Three Takeaways from NITRDs New Big Data Research and Development Strategy

Published: June 01, 2016

Big DataCloud ComputingSupercomputing

Investment will be required for federal agencies to leverage big data to the extent they desire. NITRD’s Big Data Strategic Steering Group lays out where those investments could be made.

Toward the end of May, the Big Data Steering Group of the Subcommittee on Networking and Information Technology Research and Development, or NITRD, posted a strategic plan for Federal Big Data Research and Development. NITRD sits at the center of advanced technology development and investment in the U.S. federal government, so the release of a strategic plan for big data can help industry understand where agencies are going when it comes to R&D spending.
 
The NITRD plan is organized around seven strategies that represent key areas of importance for Big Data R&D, with the priorities listed under each strategy highlighting intended outcomes that can be addressed by the missions and research funding of NITRD agencies.

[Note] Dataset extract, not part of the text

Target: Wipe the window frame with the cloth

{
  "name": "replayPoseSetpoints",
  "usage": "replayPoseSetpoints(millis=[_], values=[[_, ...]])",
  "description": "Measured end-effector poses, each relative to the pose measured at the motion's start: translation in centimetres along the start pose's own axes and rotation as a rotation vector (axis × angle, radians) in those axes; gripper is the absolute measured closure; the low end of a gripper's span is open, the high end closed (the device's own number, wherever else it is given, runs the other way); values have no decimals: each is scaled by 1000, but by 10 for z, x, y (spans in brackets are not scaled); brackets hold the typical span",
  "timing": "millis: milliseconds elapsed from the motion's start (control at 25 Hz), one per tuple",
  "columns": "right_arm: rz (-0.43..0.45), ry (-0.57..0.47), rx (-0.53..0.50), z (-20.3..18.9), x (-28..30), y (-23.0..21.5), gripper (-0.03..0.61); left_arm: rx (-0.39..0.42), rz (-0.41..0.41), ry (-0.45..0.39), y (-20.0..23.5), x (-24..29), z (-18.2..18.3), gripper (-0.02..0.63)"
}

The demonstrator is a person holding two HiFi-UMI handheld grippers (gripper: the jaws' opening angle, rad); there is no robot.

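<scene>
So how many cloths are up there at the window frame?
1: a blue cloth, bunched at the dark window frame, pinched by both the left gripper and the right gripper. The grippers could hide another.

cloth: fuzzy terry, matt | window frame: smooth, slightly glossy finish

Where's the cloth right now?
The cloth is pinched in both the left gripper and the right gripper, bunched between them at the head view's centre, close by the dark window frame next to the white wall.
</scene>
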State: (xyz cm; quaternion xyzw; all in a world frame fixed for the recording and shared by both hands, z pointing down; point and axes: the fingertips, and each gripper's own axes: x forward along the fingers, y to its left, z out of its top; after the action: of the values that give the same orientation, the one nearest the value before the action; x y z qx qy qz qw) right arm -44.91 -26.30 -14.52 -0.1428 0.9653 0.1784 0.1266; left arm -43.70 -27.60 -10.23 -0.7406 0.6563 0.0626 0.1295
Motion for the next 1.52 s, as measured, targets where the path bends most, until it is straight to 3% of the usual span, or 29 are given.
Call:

For those counting, the agencies and organizations coordinating their actions through NITRD are NIST, NOAA, DARPA, NSA, OSD, Army, Navy, Air Force, DOE, HHS, DHS, EPA, NASA, NARA, NRO, NSF, and OMB.
 
The seven strategies outlined in the plan are:
  1. Agencies should create next-generation capabilities by leveraging emerging Big Data foundations, techniques, and technologies.
  2. Agencies must support R&D to explore and understand the trustworthiness of data and resulting knowledge, to make better decisions, enable breakthrough discoveries, and take confident action.
  3. Agencies should build and enhance research cyberinfrastructure that enables Big Data innovation in support of agency missions.
  4. Agencies should increase the value of data through policies that promote its sharing and management.
  5. Efforts must be made to understand Big Data collection, sharing, and use with regard to privacy, security, and ethics.
  6. Agencies should work to improve the national landscape for Big Data education and training to fulfill increasing demand for both deep analytical talent and analytical capacity for the broader workforce.
  7. Agencies must create and enhance connections in the national Big Data innovation ecosystem.
Given how nebulous these strategic goals are, what are the key takeaways for vendors offering big data goods and services?
 
First, to keep pace with the size, speed, and complexity of data, NITRD is recommending that its member agencies scale up their computing systems. Here the determination to scale up runs into the fiscal reality of tightening budgets. Only a handful of courses are available. Agencies can a) invest in their own computing infrastructure, b) they can rely more on commercial cloud providers, or c) they can share computing infrastructure, particularly high-performance computers in the DoD and at civilian agencies like DOE and NOAA. Because sharing HPC infrastructure is done on a timed basis and may not be convenient or provide capabilities as often or as long as are required, the most cost-effective solution will be to work more closely with commercial cloud providers.
 
Takeaway – Increasing the use of cloud is inevitable. Some agencies may make targeted investments in computing power for specific purposes, but agency demand for computing power will invariably lead to higher spending on cloud.
 
Second, the Steering Group believes it likely that in the future an increasing number of decisions will be informed by big data processes. The key here, given the exponential growth of data vs. finite fiscal resources, is artificial intelligence. Agencies interested in more than just R&D will therefore become increasingly reliant on artificial intelligence to make data actionable.
 
Takeaway - AI is starting out slowly, but evolving rapidly. Vendors with the resources should begin positioning for increased demand by agencies to make AI systems less expensive, more readily available, and easier to employ. Combine AI with a cloud environment and you have the system of the future.
 
 
Third, big data professionals have increasingly recognized the importance of keeping a “human-in-the-loop” when it comes to making use of processed data. Part of this is addressing the critical shortage of data scientists. In part, this challenge will solve itself as more IT professionals are attracted by the potential for a lucrative career, but for industry the benefit will be in making these people available to agency customers.
 
Takeaway – Develop a big data workforce, even if this means fostering its long-term growth by partnering with educational institutions to bring current students into your stable of data science practitioners. Federal agencies will always be pressed to find the people they require, meaning they will turn to vendors to provide the human expertise they need.